## DESCRIPTION OF THE TASK
Only the lines from the start of the material through the line containing "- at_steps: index" are to be extracted, exactly as they appear.

## SOURCE DATA
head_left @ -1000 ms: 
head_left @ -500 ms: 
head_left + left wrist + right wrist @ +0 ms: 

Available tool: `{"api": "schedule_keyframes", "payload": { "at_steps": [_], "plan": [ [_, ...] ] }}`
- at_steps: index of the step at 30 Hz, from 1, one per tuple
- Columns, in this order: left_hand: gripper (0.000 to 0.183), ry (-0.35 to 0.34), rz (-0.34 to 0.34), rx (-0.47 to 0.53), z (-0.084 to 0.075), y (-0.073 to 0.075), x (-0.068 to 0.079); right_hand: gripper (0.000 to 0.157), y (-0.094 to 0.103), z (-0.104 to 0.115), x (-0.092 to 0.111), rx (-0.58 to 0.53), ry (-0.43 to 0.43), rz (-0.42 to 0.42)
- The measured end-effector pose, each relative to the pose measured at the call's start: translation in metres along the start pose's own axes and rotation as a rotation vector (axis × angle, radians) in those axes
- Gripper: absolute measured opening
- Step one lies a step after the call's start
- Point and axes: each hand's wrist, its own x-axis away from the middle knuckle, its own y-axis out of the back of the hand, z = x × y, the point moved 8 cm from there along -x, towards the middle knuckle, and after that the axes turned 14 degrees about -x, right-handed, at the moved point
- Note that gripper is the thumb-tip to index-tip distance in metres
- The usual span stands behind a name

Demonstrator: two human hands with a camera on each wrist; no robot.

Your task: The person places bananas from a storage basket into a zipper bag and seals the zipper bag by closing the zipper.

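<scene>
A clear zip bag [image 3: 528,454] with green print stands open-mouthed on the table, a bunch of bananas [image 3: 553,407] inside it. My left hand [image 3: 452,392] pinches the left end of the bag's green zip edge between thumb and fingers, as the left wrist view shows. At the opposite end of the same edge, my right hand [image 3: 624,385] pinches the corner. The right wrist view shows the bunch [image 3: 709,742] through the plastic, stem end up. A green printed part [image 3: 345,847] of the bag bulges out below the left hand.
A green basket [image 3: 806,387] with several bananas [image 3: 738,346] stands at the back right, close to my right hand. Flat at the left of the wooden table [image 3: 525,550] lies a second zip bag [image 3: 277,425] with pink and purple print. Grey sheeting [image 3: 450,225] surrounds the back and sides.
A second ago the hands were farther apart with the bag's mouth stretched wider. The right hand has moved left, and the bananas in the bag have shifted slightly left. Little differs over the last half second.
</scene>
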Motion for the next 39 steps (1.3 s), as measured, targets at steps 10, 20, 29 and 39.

## YOUR SOLUTION
head_left @ -1000 ms: 
head_left @ -500 ms: 
head_left + left wrist + right wrist @ +0 ms: 

Available tool: `{"api": "schedule_keyframes", "payload": { "at_steps": [_], "plan": [ [_, ...] ] }}`
- at_steps: index of the step at 30 Hz, from 1, one per tuple

There is nothing else to add to the answer.